**YOUR ASSIGNMENT:** Only one span of the listing below is wanted: the lines from the one with "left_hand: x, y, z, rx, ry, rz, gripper" through the one with "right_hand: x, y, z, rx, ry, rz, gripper", reproduced exactly, both ends kept.

**RECORDED INFORMATION:**

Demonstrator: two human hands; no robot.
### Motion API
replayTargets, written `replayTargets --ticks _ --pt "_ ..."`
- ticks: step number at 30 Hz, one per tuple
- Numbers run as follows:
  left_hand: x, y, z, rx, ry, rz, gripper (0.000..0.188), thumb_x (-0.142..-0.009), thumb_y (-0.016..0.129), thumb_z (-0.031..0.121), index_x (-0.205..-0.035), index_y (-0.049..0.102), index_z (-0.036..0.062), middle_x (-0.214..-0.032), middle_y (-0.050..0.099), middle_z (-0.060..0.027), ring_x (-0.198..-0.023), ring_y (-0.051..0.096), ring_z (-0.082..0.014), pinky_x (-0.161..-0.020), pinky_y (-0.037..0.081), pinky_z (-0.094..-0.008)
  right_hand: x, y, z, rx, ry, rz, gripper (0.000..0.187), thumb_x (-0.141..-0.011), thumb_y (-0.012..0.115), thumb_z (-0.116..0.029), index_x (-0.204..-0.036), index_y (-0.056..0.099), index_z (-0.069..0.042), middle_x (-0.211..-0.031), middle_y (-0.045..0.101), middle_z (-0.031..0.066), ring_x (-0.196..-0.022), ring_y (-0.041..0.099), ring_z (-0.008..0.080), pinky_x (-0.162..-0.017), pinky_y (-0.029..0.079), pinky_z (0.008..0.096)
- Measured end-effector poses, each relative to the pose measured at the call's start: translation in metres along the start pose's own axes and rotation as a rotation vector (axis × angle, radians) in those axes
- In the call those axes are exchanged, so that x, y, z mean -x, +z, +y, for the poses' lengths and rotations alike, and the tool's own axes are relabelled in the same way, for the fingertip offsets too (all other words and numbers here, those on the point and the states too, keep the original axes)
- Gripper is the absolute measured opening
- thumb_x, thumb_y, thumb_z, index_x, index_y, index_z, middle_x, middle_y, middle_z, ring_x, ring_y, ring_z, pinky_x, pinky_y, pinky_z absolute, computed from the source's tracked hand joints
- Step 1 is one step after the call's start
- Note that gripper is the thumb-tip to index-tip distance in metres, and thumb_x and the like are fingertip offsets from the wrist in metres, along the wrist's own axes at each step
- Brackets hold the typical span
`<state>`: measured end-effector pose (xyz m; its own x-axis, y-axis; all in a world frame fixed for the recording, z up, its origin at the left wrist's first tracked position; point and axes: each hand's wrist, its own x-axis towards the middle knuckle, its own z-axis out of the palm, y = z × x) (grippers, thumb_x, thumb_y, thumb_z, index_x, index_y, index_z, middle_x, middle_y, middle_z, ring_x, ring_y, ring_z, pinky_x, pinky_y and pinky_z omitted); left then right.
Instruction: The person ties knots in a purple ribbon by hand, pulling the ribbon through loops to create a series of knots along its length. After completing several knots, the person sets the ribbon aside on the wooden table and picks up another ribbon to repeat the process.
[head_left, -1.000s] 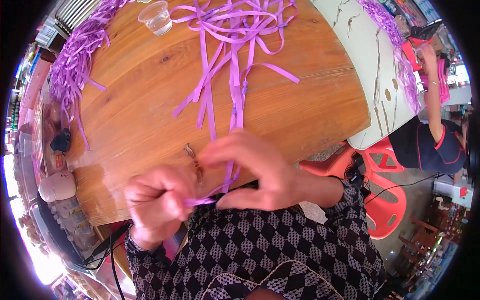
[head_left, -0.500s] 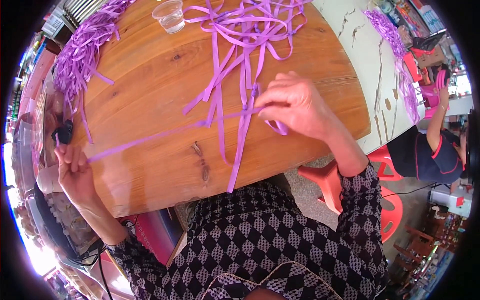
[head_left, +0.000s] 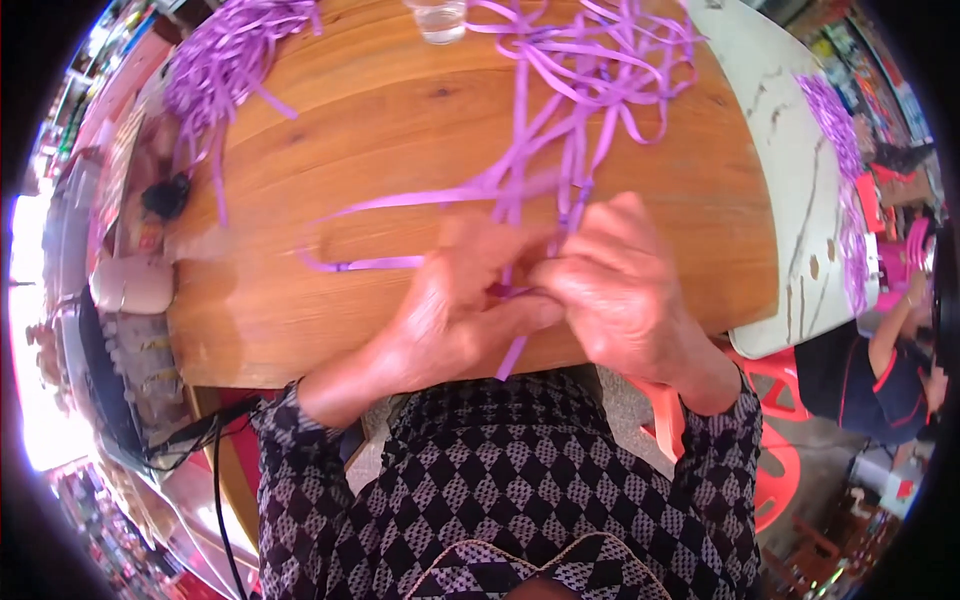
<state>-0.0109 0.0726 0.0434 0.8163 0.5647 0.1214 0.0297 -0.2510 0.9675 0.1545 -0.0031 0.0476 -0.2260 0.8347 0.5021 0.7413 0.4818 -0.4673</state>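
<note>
Over the table [head_left: 330, 130], left hand [head_left: 450, 305] meets right hand [head_left: 620, 285], pinching purple ribbon [head_left: 512, 357].

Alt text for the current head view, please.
A person's left hand and right hand hold purple ribbon close together over a wooden table. Beyond lie tangled ribbons beside a clear cup, with a purple ribbon bundle at upper left.

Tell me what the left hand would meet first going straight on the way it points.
The left hand would probably meet the right hand first, close ahead to its right; blur leaves the exact depth unclear.
</note>
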Motion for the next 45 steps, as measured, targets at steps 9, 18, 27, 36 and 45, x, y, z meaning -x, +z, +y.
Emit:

**ANSWER TO THE PROBLEM:**
  left_hand: x, y, z, rx, ry, rz, gripper (0.000..0.188), thumb_x (-0.142..-0.009), thumb_y (-0.016..0.129), thumb_z (-0.031..0.121), index_x (-0.205..-0.035), index_y (-0.049..0.102), index_z (-0.036..0.062), middle_x (-0.214..-0.032), middle_y (-0.050..0.099), middle_z (-0.060..0.027), ring_x (-0.198..-0.023), ring_y (-0.051..0.096), ring_z (-0.082..0.014), pinky_x (-0.161..-0.020), pinky_y (-0.037..0.081), pinky_z (-0.094..-0.008)
  right_hand: x, y, z, rx, ry, rz, gripper (0.000..0.187), thumb_x (-0.141..-0.011), thumb_y (-0.012..0.115), thumb_z (-0.116..0.029), index_x (-0.204..-0.036), index_y (-0.056..0.099), index_z (-0.069..0.042), middle_x (-0.211..-0.031), middle_y (-0.045..0.101), middle_z (-0.031..0.066), ring_x (-0.196..-0.022), ring_y (-0.041..0.099), ring_z (-0.008..0.080), pinky_x (-0.162..-0.017), pinky_y (-0.029..0.079), pinky_z (0.008..0.096)

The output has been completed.